Ignorance May Be Bliss For Some But It Annoys Me
Rosemary the Queen
In this thread about Gen. Petraeus resident anti-Islamophobe warrior Ali Eteraz said this:
" i opposed the war but even as i opposed it i was like: we cant do this alone. we went in with freaking poland (have they ever resisted anyone) and freaking spain (who still elect socialists). i mean, come on!"
Well, I for one appreciate learning all I can about Islam, so I don't mistakenly condemn the religion. I'd much rather condemn the fascist terrorists that are perverting it.
I'd appreciate it, if, in return people would READ HISTORY before making moronic claims about an entire group of PEOPLE that they obviously know NOTHING ABOUT.
Hypocrite!!!
For those of you that want to know about Poland and their many victories in war and their countless uprisings and resistance of Communism, Nazism and the like read it here.
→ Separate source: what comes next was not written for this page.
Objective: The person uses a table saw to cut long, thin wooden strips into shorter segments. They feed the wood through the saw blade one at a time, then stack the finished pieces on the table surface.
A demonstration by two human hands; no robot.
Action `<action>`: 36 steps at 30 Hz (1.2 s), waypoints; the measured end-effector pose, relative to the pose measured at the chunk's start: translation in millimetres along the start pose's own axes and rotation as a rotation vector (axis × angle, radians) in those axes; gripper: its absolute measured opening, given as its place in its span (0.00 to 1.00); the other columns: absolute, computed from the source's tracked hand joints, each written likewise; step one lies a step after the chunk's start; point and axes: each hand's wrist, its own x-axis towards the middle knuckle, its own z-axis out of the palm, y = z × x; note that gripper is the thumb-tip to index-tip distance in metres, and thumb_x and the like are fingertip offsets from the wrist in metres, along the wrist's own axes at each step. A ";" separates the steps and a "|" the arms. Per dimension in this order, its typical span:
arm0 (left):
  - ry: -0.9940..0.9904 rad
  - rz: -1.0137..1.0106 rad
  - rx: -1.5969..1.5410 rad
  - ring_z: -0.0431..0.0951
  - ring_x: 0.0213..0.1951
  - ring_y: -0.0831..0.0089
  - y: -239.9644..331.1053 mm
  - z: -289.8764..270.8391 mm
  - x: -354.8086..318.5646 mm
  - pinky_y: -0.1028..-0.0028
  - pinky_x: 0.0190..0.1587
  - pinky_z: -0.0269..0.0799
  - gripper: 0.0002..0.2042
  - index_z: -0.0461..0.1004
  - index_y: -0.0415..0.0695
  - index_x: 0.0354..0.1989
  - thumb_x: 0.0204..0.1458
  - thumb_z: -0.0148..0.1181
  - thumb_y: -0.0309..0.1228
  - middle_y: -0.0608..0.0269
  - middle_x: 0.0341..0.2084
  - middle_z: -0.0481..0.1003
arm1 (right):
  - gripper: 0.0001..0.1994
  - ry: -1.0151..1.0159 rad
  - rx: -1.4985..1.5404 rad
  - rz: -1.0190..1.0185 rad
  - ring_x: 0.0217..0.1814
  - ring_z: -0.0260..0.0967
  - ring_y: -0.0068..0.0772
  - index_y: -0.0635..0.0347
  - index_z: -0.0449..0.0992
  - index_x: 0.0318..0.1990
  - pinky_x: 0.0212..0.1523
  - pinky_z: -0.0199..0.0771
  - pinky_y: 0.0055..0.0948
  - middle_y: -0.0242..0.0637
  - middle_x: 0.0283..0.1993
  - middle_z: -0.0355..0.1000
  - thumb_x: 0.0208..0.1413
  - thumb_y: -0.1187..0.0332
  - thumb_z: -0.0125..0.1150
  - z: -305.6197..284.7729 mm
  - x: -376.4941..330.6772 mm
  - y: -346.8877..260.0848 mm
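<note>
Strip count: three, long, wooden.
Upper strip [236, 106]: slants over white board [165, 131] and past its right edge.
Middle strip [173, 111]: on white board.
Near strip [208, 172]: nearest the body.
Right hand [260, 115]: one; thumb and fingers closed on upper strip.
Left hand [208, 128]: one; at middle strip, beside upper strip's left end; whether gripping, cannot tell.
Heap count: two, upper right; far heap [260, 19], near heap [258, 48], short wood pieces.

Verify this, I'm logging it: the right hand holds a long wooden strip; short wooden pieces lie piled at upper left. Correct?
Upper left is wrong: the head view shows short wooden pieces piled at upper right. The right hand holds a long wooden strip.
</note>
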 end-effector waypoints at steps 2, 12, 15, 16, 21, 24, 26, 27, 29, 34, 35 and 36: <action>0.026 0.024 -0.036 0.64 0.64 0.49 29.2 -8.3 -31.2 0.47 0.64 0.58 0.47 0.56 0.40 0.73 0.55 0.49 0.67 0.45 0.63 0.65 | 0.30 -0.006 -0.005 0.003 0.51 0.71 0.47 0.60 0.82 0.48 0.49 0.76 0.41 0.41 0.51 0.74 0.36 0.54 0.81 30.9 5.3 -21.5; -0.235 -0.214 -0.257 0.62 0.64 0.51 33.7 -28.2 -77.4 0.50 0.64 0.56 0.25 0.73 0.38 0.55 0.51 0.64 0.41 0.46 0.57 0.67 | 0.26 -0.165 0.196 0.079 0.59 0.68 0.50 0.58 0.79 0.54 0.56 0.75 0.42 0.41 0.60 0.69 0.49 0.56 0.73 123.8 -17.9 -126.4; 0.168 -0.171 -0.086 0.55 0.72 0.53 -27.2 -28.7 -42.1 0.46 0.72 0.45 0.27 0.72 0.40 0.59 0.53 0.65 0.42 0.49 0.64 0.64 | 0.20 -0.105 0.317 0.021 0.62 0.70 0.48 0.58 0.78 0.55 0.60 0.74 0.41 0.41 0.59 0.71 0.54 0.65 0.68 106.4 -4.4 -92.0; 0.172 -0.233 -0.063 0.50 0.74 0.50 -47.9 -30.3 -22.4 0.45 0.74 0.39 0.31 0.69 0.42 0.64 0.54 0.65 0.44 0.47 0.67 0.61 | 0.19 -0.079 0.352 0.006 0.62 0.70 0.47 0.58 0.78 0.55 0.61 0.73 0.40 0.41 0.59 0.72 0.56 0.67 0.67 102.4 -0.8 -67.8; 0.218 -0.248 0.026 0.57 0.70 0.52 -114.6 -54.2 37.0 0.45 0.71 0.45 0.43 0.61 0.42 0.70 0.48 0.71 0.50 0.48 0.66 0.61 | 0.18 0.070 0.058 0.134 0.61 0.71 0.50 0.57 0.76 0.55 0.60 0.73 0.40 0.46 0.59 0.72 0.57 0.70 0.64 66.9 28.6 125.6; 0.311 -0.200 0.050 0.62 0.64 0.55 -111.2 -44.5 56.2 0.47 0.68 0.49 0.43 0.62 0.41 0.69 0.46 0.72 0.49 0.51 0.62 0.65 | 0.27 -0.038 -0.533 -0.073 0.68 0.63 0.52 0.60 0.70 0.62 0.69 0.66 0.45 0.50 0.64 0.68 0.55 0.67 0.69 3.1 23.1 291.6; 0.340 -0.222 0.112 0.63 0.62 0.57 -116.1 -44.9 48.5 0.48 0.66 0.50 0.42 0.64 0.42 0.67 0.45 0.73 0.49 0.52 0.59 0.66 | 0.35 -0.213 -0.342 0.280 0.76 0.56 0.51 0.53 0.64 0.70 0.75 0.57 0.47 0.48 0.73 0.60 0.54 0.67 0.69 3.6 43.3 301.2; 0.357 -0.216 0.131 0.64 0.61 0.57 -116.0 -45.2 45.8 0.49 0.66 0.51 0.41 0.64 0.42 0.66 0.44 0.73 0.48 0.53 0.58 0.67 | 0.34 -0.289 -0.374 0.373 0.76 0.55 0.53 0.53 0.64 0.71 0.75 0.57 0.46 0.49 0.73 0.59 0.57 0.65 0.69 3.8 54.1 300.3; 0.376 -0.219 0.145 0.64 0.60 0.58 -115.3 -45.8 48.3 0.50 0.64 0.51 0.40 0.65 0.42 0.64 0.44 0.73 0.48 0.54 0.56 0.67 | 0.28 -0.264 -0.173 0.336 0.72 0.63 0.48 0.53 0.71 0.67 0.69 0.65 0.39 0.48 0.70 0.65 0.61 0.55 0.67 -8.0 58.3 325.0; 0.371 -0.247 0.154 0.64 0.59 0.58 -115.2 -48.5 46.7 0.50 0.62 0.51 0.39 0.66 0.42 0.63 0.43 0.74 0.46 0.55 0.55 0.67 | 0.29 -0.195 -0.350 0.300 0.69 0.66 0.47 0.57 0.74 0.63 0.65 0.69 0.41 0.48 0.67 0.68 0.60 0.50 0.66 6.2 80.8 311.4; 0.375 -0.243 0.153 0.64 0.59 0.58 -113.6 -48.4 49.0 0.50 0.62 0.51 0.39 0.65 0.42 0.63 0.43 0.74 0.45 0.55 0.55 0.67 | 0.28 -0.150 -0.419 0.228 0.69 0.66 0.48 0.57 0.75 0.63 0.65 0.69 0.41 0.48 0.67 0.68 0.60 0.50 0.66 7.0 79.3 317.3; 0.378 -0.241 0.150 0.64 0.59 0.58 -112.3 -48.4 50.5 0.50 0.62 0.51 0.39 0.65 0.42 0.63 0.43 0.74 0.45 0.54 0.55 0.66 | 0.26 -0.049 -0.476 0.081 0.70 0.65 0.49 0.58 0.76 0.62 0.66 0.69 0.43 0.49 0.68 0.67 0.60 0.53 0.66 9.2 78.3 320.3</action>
Better yet, you can read The History of Poland online.
Or you can just rely on the ignorance of others to guide you. But if you do, remember, I'll be waiting and I won't be this nice next time.
Update: Thanks to all of you, in the comments, for your support of Poland and her people. Your recognition of their valor and resistance in history is a soothing balm for the sting of ignorance displayed by others.









In fact you'd think people would figure out the implications of naming the Soviet alliance the Warsaw Pact, indicating the importance of that country to the USSR.
But then, I remember that Poland was the first country to really kick up a ruckus during the 1980s. I also remember back in the day when Poland was the big dog in eastern Europe.
Ali also demonstrates his ignorance by not citing just who else even has projectable military power. To put it another way, there are not very many countries who have the ability to use their forces very far from their own territory.
The short list: NATO, Russia, China, India, and Japan. It should be self-evident why Russian and China would refuse to help the United States, especially in an oil-producing country.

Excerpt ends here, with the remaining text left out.